Im Freundeskreis wurde ich angesprochen, ob ich mir mal ein mechanische Nähmasche ansehen kann. Bei der „Elna 2100“ kann die Stichlänge nicht mehr eingestellt werden und auch das Stichbild ist nicht sauber. Also habe ich mir die Maschine geben lassen und sie mal angeschaut und repariert.

Es ist ein ziemliches Elend, dieser viel Kunststoff , denn der muss ja ab, damit ich die die Maschine reinigen und ölen und ggf auch noch weitere Reparaturen vornehmen kann. Bevor die beiden Gehäusehälften abgenommen werden können, muss erst die Stirnseite demontiert werden. Damit wird schon viel freigelegt und insbesondere, wenn einmal ein Glühlampenwechsel ansteht, ist dieser Zugang zum Leuchtmittel sehr gut.

Es sind Unmengen Schrauben verbaut, teils an sehr verdeckten Stellen. Da ich bislang eigentlich nur Pfaff-Maschinen repariert habe, ist das für mich etwas überraschend. Wenn dann wirklich alle Schrauben entfernt sind, kann die vordere Gehäusehälfte entfernt werden, was auch nicht ganz angstfrei geht, denn es gibt vereinzelte Rastnasen. Ich fühle mich ein wenig an Kaffeevollautomaten erinnert, da gibt bis ins Innerste fast nur Kunststoff.
Die hintere Gehäusehälfte wird dann noch vom Nähfuß-Rauf- und Runtersteller gehalten und es ist sehr fummelig, die Gehäusehälfte abzunehmen. Unter dem Kunststoff ist dann aber ein schöner Gussrahmen zu sehen, an dem alles verbaut ist. Die „Elna 2100“ wurde offenbar viel genutzt und so findet sich viel Nähstaub in der Maschine; auch der Transporteur ist ganz eingestaubt.
Das Anlasserpedal
Es finden sich auch abgebrochene Nadelspitzen und ein verbogener Sprengring in der Maschine, die mögen auch dazu beigetragen haben, dass der Transporteur klemmte.
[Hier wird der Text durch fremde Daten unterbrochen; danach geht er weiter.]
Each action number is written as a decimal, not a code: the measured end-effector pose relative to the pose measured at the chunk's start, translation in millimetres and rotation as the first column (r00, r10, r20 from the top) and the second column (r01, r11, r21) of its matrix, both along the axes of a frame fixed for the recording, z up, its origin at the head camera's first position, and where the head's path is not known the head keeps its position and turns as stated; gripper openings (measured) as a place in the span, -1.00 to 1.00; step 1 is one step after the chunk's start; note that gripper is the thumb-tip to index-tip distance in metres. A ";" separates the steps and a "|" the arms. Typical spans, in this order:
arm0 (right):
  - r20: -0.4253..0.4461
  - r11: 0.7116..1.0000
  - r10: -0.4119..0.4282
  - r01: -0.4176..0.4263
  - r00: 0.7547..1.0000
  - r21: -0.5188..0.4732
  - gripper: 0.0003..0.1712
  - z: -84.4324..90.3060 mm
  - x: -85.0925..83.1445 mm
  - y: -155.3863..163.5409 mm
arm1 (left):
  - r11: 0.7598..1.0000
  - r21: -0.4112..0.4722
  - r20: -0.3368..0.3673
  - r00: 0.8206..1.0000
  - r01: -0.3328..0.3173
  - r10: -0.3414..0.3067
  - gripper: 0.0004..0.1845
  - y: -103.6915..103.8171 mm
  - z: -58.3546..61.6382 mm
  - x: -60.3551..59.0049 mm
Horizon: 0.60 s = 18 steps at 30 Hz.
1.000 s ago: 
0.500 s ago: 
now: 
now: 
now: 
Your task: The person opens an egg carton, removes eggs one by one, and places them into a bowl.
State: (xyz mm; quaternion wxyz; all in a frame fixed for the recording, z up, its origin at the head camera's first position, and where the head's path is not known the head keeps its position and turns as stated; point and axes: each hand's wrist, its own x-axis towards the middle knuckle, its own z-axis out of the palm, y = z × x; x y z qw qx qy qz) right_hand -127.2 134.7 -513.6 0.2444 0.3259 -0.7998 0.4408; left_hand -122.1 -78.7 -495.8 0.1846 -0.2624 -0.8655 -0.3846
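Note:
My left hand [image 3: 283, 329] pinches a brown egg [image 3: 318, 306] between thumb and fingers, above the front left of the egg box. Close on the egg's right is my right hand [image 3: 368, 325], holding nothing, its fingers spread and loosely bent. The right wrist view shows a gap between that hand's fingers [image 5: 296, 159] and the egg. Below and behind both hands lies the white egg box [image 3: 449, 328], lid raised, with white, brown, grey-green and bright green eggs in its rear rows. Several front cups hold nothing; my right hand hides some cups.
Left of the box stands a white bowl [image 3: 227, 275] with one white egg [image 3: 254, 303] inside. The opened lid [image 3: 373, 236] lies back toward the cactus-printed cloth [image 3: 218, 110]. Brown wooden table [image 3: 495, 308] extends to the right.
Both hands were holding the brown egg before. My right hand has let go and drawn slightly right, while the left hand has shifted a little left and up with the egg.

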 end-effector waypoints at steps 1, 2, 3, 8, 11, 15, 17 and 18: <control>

Nach Reinigen und Ölen habe ich die Maschine dann mal bestromt und wundere mich, dass der Fußanlasser sehr viel wegmacht, ohne dass sich was bewegt. Erst kurz vor Anschlag näht die Maschine sehr schnell los. Da weiter keine Elektronik verbaut ist in der „Elna 2100“, ist also der Fußanlasser sicher nicht in Ordnung. Ich öffne diesen und staune nicht schlecht, wie es darin aussieht: offene Kontakte, ein Entstörkondensator und ein „Stein“ Block .
Andere Anlasser arbeiten mit Potentiometer-ähnlichen Einrichtungen oder gar mit Elektronik. Da oben in den Block zwei Kohlestifte gehen und der auf der einen Seite nahezu verschwunden ist, vermute ich, dass da ein Feder drin ist.

Ich baue den Block aus und überlege, wie ich ihn öffnen kann, das geht dann auch ganz gut und ich sehe lauter Kohlescheiben. Keine Feder. Ich bekomme sehr schwarze Finger und mache daher kein weiteren Fotos. Jedenfalls sieht es nicht so aus, als ließe sich das reparieren. Da muss wohl ein neuer Fußanlasser her. Ich werde auf jeden Fall empfehlen, einen neuen Anlasser zu kaufen, das wird das Nähen mit Sicherheit schöner machen.
Alles in allem war es interessant, mal wieder eine rein mechanische Nähmaschine zu reparieren. So kleine Einstellarbeiten kann ich jedenfalls, nachdem ich mir das für die Reparatur anderer Maschinen schon angelesen bzw. auch gemacht habe.